I ran into my grandma’s kitchen. If the screen door slamming wasn’t enough to convey my fury, I clenched my fists firmly by my hips and screamed over the motor mixing the dough. “But I gave her all of my candy!”  My grandma put down her spatula and turned off the mixer. A blending of cousins ran around the summer grass. I wanted to make friends with the girl arriving from Illinois, so I filled my pocket from the Lazy Susan, I explained — Slowpokes, Sugar Daddies and Babies. I gave them all to her, in exchange, I thought, for immediate friendship, but she ran off to play with my cousin from a Minneapolis suburb. “They are sitting under the apple tree right now, eating my candy!” My grandma looked down at me and smiled, “You mean eating MY candy.” I shook my head reluctantly — she had a point. She wiped her hand on her apron before tossling my enhanced summer blonde. “Always be a cheerful giver,” she said. I turned to make my way to the front door. “Hey,” she said, and pointed with her head to the corner cabinet. “There’s plenty more.” I filled my pockets again. She had given me everything I needed, and candy too.
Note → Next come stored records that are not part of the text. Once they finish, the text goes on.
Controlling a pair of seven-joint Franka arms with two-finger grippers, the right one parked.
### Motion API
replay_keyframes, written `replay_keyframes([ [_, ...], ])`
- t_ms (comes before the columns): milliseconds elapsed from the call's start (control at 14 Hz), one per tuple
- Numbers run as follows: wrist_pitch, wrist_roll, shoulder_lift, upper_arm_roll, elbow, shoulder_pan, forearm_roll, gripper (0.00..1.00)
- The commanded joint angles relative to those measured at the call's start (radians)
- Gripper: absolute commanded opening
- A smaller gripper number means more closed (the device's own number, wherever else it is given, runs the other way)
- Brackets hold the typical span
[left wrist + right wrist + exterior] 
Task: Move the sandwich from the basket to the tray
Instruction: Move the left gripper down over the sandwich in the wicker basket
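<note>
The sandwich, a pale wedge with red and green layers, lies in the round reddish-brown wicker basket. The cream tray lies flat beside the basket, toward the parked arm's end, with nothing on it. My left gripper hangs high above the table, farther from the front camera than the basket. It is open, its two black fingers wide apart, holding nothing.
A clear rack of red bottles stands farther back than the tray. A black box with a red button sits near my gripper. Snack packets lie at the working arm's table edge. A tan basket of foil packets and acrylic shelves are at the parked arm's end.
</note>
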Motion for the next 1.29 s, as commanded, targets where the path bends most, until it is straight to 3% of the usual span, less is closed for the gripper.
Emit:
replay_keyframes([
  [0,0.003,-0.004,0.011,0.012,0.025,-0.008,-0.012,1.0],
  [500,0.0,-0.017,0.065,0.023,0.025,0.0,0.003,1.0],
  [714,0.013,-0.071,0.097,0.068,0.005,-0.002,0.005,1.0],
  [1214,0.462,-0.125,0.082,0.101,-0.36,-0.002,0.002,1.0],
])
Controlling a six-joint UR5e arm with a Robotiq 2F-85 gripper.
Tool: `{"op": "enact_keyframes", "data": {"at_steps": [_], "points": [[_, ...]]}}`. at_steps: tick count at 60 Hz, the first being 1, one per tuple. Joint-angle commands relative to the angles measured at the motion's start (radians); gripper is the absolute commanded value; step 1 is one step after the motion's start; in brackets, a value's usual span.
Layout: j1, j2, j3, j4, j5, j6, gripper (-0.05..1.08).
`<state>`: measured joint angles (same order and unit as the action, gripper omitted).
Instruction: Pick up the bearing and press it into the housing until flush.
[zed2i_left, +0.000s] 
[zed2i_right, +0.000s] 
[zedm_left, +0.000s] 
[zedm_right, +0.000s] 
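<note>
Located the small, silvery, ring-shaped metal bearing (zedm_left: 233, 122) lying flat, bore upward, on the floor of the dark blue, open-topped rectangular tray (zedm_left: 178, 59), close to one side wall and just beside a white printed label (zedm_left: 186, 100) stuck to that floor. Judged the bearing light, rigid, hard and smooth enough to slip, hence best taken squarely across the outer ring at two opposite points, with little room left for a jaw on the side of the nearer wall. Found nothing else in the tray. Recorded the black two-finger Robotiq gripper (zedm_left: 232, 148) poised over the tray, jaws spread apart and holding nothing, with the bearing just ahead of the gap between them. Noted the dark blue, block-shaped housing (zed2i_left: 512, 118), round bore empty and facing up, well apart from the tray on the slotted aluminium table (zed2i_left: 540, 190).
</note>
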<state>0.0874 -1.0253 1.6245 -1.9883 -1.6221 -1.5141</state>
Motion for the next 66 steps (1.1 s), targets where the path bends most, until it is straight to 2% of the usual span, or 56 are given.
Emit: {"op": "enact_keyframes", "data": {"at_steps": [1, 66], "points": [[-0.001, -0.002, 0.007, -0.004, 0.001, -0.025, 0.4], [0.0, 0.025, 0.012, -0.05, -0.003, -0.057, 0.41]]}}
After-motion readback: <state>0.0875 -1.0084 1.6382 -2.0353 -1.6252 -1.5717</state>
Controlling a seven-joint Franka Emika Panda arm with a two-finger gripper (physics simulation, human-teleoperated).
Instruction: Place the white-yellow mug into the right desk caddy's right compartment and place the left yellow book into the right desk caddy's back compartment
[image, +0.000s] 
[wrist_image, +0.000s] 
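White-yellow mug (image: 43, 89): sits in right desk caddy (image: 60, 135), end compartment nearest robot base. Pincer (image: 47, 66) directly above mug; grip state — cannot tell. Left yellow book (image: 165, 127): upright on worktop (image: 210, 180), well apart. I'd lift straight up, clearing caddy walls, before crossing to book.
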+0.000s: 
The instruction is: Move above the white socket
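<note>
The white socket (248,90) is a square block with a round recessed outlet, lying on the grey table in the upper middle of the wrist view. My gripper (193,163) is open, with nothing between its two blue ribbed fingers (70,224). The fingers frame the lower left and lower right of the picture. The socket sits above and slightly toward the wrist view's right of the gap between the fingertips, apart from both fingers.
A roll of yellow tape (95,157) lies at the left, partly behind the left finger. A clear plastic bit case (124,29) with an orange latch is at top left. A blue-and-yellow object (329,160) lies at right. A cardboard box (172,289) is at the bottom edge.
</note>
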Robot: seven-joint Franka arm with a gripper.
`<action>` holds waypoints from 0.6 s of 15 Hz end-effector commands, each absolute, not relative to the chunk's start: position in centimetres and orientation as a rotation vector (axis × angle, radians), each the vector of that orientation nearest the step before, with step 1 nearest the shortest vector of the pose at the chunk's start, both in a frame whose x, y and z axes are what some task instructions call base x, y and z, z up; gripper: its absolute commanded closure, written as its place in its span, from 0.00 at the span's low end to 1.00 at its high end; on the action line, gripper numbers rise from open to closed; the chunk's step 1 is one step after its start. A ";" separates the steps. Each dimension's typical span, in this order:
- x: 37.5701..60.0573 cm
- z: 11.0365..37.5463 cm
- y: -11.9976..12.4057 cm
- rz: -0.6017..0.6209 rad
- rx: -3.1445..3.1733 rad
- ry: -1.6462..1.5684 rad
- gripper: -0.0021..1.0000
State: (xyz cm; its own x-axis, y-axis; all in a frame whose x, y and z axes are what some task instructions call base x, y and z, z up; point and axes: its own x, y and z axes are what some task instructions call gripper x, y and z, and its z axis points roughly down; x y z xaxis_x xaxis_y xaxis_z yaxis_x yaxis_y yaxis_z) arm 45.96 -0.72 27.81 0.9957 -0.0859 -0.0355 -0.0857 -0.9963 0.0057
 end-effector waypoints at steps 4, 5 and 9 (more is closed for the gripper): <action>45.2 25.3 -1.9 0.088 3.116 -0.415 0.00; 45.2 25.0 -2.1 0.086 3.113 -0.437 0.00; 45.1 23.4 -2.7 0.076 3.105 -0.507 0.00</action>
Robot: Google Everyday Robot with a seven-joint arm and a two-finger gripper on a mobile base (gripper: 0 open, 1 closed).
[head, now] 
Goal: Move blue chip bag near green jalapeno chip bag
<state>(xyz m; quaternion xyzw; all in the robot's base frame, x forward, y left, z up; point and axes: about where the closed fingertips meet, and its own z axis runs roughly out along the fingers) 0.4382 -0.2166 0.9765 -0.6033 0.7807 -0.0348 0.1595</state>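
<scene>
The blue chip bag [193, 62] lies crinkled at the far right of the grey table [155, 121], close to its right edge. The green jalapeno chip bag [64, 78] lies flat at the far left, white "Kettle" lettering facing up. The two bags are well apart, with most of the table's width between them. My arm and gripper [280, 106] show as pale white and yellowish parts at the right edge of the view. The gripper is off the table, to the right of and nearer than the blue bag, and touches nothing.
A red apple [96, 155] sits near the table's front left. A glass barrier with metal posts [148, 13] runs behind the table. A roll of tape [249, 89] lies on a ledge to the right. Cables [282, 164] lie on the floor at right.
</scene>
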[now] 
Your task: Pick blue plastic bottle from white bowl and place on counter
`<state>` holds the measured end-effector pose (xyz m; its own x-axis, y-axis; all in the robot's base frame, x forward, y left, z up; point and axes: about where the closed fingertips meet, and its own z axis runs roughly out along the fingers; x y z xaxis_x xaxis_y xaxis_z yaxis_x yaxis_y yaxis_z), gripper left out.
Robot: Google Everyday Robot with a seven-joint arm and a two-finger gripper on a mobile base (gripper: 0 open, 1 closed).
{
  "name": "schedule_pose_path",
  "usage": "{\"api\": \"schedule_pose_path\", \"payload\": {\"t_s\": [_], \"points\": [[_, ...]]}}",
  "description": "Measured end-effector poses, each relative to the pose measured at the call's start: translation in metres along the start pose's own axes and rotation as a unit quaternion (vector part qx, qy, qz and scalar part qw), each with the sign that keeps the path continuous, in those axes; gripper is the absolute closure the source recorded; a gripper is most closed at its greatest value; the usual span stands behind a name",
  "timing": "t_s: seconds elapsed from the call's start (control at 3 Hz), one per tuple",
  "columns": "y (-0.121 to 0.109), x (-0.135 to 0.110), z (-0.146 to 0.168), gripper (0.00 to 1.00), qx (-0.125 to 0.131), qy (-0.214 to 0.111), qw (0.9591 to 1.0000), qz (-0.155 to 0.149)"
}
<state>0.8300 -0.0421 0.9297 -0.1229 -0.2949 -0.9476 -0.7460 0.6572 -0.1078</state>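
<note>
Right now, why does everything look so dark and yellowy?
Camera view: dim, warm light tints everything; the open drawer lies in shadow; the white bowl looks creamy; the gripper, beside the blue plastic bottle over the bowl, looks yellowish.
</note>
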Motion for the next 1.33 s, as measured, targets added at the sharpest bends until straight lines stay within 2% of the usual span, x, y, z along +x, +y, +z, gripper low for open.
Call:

Be it gift or heart, I’m not proud to say that I have to learn the lesson quite often, to be a cheerful giver. Sharing with no sense of obligation. With no demand of return. Just loving. Even with and to myself. To do things, out of pure pleasure, without condition. 

I painted the violin chair with no expectation. Well, maybe one — joy. When I sold it, I heard my grandma say, ever so cheerfully, “Hey!”